Find the word "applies" below. Copy each line that has it.
==== Dataset excerpts ====
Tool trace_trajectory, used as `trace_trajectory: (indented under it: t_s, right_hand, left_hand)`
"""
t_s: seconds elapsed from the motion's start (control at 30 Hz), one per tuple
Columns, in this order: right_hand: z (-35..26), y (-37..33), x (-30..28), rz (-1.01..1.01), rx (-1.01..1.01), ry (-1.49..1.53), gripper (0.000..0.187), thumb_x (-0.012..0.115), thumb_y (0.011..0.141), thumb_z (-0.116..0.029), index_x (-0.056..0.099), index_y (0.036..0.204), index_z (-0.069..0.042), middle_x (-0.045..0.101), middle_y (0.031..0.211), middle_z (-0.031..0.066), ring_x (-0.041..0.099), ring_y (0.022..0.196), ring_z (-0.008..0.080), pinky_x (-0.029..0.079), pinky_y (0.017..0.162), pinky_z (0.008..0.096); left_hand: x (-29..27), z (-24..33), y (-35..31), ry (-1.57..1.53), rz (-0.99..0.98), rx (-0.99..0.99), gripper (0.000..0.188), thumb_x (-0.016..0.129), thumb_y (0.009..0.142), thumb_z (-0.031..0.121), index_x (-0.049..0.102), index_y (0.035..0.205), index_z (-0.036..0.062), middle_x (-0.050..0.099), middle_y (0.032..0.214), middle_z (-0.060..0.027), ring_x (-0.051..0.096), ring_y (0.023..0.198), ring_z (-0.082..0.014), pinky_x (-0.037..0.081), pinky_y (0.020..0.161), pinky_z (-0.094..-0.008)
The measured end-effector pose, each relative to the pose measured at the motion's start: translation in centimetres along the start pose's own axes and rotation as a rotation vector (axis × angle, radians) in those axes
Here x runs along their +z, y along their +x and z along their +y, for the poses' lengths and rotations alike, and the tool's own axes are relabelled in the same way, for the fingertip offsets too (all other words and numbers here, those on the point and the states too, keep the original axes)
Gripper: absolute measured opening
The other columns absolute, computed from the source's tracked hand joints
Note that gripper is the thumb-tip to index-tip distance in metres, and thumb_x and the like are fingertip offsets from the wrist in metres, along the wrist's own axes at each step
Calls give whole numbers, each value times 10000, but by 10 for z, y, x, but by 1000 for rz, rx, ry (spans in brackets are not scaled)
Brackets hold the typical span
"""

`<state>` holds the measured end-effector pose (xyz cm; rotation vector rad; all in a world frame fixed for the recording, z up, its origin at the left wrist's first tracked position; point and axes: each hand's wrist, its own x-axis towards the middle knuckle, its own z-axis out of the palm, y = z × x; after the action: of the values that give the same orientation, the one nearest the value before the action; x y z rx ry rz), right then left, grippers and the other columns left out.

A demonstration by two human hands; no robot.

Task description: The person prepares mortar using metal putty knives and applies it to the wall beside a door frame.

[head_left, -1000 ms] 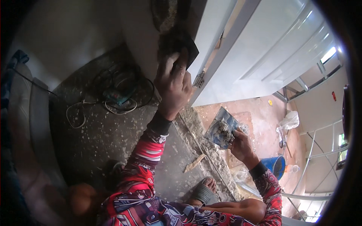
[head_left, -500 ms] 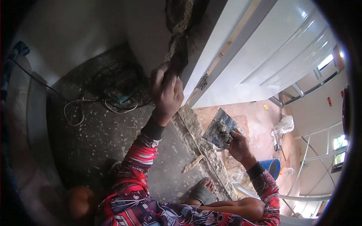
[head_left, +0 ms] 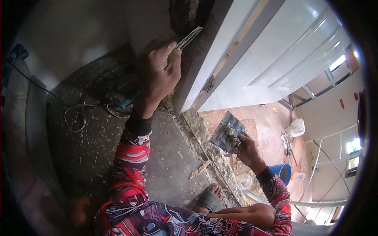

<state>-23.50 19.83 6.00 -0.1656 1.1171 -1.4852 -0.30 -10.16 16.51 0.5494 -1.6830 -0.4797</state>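
Note:
My left hand [head_left: 162, 72] is raised beside the door frame, closed round a putty knife; the thin metal blade [head_left: 189, 38] is seen nearly edge-on and its handle is hidden in my fist. A rough, dark gap with mortar [head_left: 188, 13] lies in the wall just beyond the blade, which looks apart from it. Lower on the right, my right hand [head_left: 251, 154] grips the corner of a flat, dark square plate [head_left: 223, 142]. A lump of wet grey mortar [head_left: 227, 135] sits on that plate.
A white panelled door [head_left: 275, 59] stands ajar in its white frame [head_left: 224, 59]. On the speckled floor at left lie a teal power tool [head_left: 120, 99] and a pale cord [head_left: 75, 128]. A wood scrap [head_left: 200, 169] rests by the broken threshold; a blue bucket [head_left: 282, 173] stands at right.
My left hand has moved left and up, drawing the putty knife away from the mortared gap and turning its blade edge-on. The right hand and plate have barely shifted.

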Motion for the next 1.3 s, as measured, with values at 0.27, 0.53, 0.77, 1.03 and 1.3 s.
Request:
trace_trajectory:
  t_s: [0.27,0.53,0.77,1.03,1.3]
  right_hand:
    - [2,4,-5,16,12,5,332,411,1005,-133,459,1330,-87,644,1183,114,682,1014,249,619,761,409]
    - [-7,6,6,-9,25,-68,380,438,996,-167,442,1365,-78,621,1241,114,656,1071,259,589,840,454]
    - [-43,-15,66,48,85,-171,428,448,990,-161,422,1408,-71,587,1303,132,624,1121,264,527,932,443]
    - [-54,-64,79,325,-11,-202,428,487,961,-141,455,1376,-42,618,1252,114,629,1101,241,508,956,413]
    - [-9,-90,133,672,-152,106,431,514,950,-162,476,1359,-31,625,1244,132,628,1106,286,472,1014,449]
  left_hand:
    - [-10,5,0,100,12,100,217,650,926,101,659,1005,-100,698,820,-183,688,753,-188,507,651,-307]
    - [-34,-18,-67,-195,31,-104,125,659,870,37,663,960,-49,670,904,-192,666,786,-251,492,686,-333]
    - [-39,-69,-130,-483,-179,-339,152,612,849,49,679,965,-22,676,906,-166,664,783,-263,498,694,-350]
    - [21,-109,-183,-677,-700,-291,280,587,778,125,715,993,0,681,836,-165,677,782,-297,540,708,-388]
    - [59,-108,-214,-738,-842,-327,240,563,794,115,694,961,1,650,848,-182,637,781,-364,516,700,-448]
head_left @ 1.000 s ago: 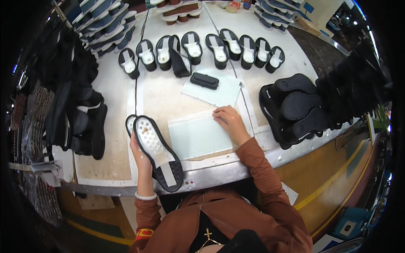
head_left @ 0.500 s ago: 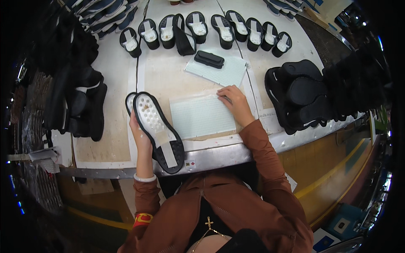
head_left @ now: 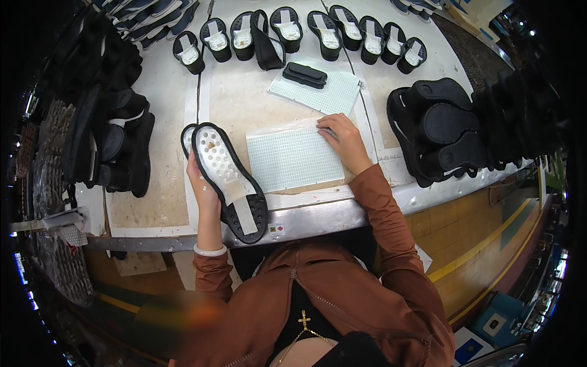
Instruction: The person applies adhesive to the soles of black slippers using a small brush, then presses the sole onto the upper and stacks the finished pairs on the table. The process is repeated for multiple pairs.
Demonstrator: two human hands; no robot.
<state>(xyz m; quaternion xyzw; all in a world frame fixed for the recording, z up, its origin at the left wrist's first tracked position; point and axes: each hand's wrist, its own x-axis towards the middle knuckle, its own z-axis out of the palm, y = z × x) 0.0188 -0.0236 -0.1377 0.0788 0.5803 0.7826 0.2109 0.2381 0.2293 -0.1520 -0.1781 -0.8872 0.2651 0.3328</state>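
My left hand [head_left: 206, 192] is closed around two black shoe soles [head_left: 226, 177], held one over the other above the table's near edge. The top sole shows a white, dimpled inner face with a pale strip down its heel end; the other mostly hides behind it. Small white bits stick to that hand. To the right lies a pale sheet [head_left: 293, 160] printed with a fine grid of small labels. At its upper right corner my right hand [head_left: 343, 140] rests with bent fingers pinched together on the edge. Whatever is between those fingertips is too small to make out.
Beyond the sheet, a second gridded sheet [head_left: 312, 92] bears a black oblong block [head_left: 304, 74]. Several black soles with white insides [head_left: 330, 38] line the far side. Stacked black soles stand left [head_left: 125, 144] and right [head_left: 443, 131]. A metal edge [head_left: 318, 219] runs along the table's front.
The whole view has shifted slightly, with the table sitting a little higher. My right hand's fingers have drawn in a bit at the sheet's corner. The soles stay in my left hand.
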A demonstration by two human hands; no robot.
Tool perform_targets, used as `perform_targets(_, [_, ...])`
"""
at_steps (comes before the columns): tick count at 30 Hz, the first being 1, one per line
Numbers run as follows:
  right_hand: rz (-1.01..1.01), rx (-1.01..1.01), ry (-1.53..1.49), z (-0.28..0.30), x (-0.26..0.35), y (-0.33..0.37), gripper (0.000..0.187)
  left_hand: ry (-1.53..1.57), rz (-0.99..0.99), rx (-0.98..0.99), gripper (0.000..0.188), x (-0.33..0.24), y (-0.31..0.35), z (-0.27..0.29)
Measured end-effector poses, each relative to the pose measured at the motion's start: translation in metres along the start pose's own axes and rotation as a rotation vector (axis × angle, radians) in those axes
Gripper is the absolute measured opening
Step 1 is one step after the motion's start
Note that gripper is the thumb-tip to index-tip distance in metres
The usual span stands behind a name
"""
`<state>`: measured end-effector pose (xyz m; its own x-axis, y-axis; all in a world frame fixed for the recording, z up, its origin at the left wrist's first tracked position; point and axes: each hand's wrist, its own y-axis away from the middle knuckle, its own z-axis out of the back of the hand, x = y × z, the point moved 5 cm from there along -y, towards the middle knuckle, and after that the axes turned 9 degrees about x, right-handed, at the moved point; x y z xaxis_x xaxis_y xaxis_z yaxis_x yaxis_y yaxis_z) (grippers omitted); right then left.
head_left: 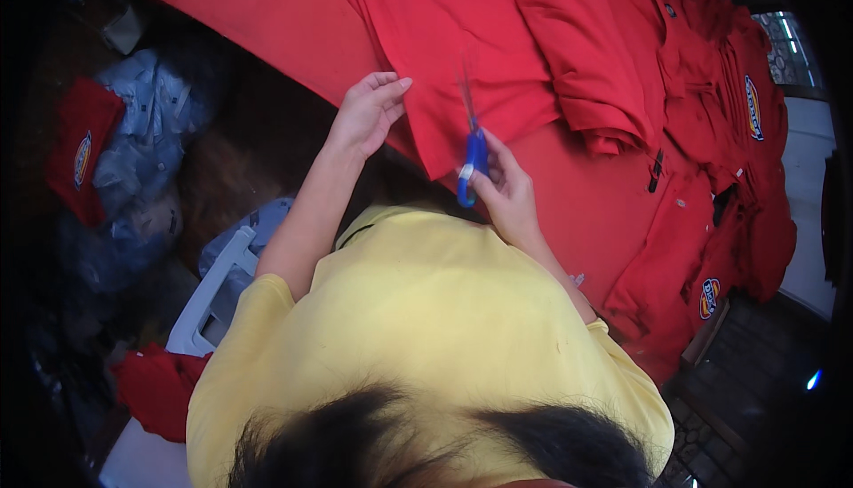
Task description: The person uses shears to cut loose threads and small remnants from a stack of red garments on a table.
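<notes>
My right hand (508,188) grips a pair of scissors (474,166) by its blue handles, the blades pointing away from me over a red garment (466,61). The blades look thin and blurred, so how far apart they are is unclear. To the left, my left hand (369,115) is raised beside the garment's near left edge, thumb and forefinger pinched together and the other fingers curled. Whatever the pinch holds, if anything, is too small to make out. The garment lies spread out, one corner hanging toward me at the table's edge.
More red garments (711,97) with colourful patches are heaped to the right on the red-covered table (267,17). A small black item (656,172) lies there. Left on the floor are clear plastic bags (147,150) and a red bundle (84,146). A white chair (209,297) stands beside me.
</notes>
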<state>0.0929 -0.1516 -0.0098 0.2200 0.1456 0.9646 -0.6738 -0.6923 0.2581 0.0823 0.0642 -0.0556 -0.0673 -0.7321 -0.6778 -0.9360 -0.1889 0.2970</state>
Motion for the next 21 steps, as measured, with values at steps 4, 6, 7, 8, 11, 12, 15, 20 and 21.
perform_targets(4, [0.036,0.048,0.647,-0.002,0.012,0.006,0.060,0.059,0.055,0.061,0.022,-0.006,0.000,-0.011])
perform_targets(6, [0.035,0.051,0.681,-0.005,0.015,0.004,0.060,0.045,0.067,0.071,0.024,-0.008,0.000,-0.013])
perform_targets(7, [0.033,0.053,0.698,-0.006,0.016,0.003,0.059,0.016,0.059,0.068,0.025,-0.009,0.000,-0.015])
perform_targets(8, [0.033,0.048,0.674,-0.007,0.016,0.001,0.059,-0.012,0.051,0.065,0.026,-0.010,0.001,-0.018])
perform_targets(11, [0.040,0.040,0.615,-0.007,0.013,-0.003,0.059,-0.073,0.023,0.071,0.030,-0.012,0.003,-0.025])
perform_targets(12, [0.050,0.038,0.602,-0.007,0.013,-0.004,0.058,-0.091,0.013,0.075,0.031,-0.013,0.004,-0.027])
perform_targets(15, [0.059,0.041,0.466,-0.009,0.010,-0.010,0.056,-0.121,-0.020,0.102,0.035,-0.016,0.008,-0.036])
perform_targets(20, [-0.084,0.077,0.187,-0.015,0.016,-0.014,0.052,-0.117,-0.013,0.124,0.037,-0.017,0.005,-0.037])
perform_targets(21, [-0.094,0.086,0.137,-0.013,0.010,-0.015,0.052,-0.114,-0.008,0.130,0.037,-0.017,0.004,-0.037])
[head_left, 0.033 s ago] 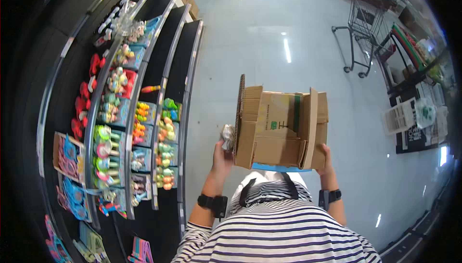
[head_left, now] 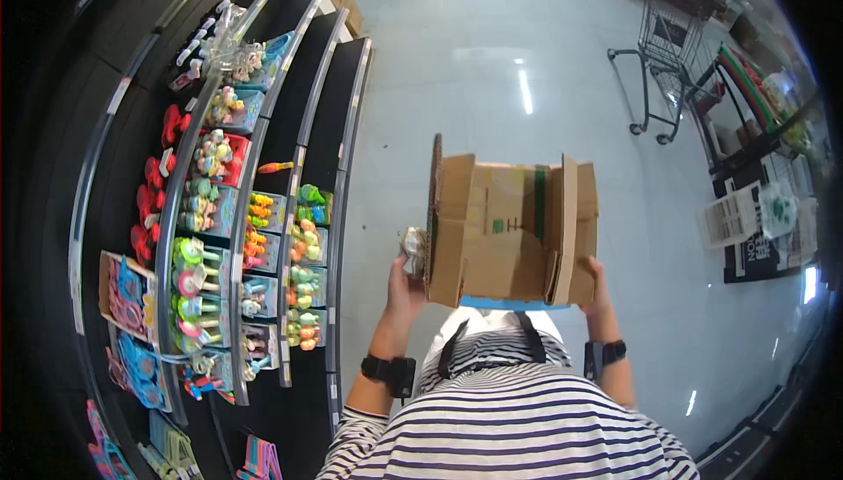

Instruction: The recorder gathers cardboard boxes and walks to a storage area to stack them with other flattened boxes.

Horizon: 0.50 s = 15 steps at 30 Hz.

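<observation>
Box (head_left: 509, 274) is held out front, pinned between left hand (head_left: 406, 287) and right hand (head_left: 597, 291), both raised about level and turned inward. Fingers are clamped on its sides, tips mostly hidden. Some shiny wad (head_left: 412, 245)'s wedged by the left thumb.

Green square mark (head_left: 498, 226) and small dark characters (head_left: 515, 225) are showing on the cardboard box (head_left: 500, 274), large pale lettering (head_left: 754, 245) is standing out on the black panel (head_left: 777, 262) off right, and tags (head_left: 116, 96) too tiny to read are lining the shelf edges (head_left: 354, 98).
</observation>
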### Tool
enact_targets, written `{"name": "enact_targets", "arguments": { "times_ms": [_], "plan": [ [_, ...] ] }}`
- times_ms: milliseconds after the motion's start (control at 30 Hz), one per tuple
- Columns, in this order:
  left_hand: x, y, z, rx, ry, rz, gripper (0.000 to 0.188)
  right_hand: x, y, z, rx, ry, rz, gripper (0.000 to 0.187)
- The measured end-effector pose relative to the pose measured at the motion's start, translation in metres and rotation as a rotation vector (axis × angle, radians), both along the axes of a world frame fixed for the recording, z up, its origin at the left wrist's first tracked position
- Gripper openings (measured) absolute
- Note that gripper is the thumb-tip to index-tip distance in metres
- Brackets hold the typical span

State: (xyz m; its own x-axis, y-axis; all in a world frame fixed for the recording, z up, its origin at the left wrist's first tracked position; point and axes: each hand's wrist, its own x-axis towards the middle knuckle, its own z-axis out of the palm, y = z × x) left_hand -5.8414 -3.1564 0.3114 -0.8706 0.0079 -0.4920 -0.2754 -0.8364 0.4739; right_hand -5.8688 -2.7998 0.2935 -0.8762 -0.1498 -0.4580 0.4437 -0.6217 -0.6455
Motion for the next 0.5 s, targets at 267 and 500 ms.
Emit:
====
Reply
Task description: The person prepares mortar using metal putty knives and applies it to the wall beside a door frame.
Instruction: The person applies adhesive to the soles of black slippers using a small brush, then presses the sole onto the upper and stacks the finished pairs on the table. The process is repeated for multiple pairs.

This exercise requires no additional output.